На масленице меня отпускал отец с ним в балаганы, и он с детской радостью возил меня к Бергу и в плохонький цирк, где лошади стреляли из пистолетов, а девицы с дряблыми ляжками прыгали в заклеенные папиросной бумагой обручи. Я звал его "сенатский чиновник", и он так и известен был в нашей семье под этим наименованием. Он был завсегдатаем балаганов и впервые познакомил меня с Бергом. Этот балаган в то время считался лучшим. Он ставил итальянскую арлекинаду в немецких хороших декорациях с великолепными трюками [Насколько "трюки" были хороши в балаганах, можно заключить из того, что императорские театры не раз обращались за помощью к "балаганным" механикам, так как свои не могли достичь должных эффектов] и быстро совершавшимися живыми переменами. Вместо так называемых грузов, которые подымают и спускают декорации, Берг заставлял плотников увлекать декорации тяжестью своего тела и падать вниз, держась за веревки. Не надо забывать, что освещение в балаганах было масляное, а не газовое, и потому перемены совершались на полном свету, почему и требовали необычайной поспешности. Костюмы у Берга всегда были свежие, а Коломбины и прочие танцовщицы иногда очень миловидны. Лица арлекина было не видно, так как он скрывался под черной полумаской — он был гибок, подвижен и грациозен. Арлекинада всегда кончалась сценой в аду, причем неизбежно показывался огромный, во всю сцену, голый до пояса сатана, который страшно поводил глазами и широко раскрывал рот с кривыми зубами. Изо рта у него выскакивали маленькие чертенята и с красным бенгальским огнем бегали по сцене. Кроме этого неизбежного финала, были постоянные трюки, как бы ни менялось содержание пантомимы, — разрезание Арлекина на куски и стреляние им из пушки в цель. Все делалось быстро, судорожно, как потом практиковалось в кинематографе. Всякое событие, которое впоследствии получало широкую огласку, проходило через нашу квартиру. Так, по крайней мере, мне казалось. Анекдоты, происходившие с чиновниками и курьерами, вдруг потом из кабинета отца переносились в "Искру" через карикатуры Лабунского. Помню, как он, придя из департамента, смеясь рассказывал, что директор их Поленов, когда министерство переезжало в новое помещение на Фонтанке, увидя дела, упакованные в тюки, — спросил:
— А где же чиновники?
— Им нечего делать, все дела упакованы, — ответил экзекутор.

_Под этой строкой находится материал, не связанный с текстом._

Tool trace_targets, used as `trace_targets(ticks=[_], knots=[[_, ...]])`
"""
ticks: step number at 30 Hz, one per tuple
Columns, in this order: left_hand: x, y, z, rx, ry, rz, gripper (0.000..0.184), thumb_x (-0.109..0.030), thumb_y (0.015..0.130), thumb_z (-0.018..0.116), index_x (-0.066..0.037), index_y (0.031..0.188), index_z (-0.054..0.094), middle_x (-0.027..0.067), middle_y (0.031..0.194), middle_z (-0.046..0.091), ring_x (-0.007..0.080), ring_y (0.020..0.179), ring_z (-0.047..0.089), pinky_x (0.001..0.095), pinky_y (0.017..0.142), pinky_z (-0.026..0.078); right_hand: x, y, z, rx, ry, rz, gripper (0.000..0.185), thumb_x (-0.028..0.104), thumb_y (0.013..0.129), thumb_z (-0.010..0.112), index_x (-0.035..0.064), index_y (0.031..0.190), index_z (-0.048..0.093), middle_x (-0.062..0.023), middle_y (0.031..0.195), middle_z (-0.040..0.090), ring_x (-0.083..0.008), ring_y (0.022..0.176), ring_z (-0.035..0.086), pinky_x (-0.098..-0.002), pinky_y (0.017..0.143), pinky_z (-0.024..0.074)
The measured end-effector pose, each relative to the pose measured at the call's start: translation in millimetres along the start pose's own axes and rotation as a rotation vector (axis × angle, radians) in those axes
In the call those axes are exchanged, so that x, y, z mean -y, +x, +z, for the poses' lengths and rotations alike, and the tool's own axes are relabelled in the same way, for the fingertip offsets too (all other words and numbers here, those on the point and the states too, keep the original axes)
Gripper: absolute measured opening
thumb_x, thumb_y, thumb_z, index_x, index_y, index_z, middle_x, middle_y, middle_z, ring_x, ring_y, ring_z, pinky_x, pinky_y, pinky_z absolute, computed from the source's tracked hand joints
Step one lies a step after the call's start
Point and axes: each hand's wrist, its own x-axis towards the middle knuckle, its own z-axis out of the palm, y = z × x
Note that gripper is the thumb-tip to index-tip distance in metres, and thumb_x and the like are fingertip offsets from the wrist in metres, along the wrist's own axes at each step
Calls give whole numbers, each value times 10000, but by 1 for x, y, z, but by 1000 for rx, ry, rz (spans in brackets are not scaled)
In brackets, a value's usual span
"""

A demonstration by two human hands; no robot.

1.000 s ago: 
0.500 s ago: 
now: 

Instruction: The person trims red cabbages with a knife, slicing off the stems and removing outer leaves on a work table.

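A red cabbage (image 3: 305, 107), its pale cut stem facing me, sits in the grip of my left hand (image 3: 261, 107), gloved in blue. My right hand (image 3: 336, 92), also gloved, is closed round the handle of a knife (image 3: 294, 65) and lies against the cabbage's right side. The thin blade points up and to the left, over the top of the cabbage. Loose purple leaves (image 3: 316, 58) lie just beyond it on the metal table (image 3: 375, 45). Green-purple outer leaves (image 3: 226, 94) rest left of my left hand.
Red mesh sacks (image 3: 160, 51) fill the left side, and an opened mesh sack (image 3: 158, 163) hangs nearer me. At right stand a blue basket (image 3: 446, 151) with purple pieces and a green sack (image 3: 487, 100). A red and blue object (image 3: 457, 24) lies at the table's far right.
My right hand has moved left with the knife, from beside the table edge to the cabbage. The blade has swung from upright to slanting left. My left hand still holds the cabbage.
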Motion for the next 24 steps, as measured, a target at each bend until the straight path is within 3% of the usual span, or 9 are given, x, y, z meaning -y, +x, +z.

— Они должны сидеть у тюков! — возразил директор. — За что же они жалованье получают?
И вдруг я увидел этот самый разговор в "Искре" под карикатурой, — только вместо Поленова была поставлена фамилия Дубинин, да цензура заменила слово "департамент" словом "купеческая контора", — хотя начальников в форменных фраках в купеческих конторах не бывало.